__Task directions__
The word "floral" may appear in the records below. Report how many lines contain it, and write nothing besides the number.

__Records provided__
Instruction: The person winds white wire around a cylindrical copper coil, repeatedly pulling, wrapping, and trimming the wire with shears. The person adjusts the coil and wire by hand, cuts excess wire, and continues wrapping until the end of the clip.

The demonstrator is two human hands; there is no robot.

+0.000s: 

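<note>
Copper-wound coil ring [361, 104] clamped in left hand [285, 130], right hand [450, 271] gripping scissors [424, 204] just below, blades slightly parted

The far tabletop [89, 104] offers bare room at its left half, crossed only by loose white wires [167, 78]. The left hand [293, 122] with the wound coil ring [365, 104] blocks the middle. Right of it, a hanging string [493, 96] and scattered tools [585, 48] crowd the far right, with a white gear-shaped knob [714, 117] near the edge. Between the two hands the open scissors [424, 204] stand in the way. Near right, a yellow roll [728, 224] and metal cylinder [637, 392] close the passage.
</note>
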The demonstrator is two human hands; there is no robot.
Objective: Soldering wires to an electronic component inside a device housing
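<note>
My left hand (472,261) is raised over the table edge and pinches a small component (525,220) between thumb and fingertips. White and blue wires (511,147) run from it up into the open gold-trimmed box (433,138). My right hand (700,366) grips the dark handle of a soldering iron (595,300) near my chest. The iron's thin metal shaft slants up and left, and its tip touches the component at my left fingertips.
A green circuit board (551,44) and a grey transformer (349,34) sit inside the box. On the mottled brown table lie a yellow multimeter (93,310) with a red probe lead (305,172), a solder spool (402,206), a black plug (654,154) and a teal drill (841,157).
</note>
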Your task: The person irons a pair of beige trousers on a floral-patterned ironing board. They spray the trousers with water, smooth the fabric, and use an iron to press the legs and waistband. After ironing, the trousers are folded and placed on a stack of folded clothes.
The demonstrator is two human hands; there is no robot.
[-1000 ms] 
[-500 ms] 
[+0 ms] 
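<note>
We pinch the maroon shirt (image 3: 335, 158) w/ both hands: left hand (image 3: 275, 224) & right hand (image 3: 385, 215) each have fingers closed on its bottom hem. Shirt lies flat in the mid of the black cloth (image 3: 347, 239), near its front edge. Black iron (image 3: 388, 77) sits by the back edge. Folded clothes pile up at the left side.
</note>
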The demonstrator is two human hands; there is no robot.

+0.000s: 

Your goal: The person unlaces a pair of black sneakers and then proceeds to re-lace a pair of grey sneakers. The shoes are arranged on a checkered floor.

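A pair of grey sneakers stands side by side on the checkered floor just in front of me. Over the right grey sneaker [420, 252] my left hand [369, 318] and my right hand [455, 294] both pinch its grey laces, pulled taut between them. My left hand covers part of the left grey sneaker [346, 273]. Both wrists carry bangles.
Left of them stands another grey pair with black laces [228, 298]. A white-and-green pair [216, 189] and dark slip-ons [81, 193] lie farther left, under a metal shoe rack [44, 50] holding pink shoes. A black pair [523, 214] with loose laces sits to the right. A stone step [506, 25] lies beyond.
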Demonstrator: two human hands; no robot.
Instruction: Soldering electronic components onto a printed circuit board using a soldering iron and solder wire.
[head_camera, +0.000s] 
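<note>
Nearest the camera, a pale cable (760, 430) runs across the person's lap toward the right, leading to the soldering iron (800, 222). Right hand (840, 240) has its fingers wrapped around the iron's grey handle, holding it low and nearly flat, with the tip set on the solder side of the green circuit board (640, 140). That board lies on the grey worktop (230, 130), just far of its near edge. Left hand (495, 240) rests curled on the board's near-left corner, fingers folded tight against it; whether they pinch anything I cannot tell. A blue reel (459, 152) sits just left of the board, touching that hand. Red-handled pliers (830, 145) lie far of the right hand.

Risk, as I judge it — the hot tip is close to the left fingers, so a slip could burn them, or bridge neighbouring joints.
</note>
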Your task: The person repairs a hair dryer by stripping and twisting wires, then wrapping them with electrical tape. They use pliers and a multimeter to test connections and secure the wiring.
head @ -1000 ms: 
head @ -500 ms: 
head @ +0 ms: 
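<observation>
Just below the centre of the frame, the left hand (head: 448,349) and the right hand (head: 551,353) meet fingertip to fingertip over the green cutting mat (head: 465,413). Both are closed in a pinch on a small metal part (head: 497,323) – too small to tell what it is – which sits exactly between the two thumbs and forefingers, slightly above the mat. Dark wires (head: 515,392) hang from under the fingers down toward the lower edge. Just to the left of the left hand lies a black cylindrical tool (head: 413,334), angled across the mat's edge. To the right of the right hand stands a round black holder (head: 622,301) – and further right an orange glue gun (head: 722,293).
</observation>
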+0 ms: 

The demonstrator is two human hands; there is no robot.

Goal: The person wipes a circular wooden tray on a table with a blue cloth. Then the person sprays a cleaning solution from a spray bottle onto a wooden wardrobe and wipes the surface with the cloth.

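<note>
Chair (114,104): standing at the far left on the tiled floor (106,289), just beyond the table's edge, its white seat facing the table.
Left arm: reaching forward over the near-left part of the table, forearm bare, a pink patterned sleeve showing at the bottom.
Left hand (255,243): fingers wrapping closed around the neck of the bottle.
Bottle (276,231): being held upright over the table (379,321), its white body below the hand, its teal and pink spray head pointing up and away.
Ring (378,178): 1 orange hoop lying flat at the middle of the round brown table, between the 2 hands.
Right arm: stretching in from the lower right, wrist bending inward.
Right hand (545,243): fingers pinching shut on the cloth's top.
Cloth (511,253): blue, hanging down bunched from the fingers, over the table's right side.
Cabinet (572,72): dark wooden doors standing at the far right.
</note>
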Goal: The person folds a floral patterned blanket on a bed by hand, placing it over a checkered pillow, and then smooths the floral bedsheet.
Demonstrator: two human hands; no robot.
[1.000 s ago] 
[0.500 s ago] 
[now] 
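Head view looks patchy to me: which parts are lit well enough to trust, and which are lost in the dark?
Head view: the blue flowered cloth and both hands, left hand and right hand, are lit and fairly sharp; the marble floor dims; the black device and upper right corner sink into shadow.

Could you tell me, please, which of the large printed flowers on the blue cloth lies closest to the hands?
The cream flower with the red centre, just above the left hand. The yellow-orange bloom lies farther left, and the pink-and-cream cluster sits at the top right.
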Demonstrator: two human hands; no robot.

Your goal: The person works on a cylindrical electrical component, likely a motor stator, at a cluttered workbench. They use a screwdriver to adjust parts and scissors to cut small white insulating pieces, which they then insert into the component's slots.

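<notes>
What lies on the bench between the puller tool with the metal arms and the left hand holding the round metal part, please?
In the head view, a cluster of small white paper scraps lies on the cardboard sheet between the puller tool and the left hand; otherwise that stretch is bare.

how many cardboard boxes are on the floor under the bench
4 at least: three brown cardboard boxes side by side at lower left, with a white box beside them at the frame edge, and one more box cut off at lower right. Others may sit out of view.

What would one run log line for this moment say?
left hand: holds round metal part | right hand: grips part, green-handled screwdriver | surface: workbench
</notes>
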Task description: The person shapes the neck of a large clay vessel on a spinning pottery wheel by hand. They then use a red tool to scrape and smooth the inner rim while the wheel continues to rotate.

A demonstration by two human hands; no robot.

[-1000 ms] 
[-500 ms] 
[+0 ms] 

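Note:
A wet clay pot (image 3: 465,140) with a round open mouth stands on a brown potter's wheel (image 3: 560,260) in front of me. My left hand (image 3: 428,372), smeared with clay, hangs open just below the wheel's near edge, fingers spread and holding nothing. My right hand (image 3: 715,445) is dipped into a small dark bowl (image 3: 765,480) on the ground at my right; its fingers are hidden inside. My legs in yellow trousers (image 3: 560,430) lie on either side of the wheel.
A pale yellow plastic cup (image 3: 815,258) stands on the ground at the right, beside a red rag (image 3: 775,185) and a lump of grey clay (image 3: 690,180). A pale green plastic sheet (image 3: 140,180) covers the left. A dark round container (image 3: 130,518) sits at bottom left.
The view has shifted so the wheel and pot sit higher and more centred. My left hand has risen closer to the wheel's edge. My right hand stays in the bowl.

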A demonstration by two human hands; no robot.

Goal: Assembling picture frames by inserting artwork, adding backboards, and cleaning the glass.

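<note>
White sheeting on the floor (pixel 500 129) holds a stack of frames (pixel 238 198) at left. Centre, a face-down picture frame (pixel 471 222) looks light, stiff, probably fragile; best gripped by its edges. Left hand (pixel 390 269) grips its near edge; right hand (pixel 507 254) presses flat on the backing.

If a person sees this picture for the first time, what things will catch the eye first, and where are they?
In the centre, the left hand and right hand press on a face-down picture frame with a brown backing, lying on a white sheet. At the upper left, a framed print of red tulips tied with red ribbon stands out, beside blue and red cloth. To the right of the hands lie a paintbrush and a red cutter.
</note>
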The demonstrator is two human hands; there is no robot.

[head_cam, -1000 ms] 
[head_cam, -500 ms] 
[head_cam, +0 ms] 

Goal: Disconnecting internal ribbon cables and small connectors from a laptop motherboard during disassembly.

__Reply__
2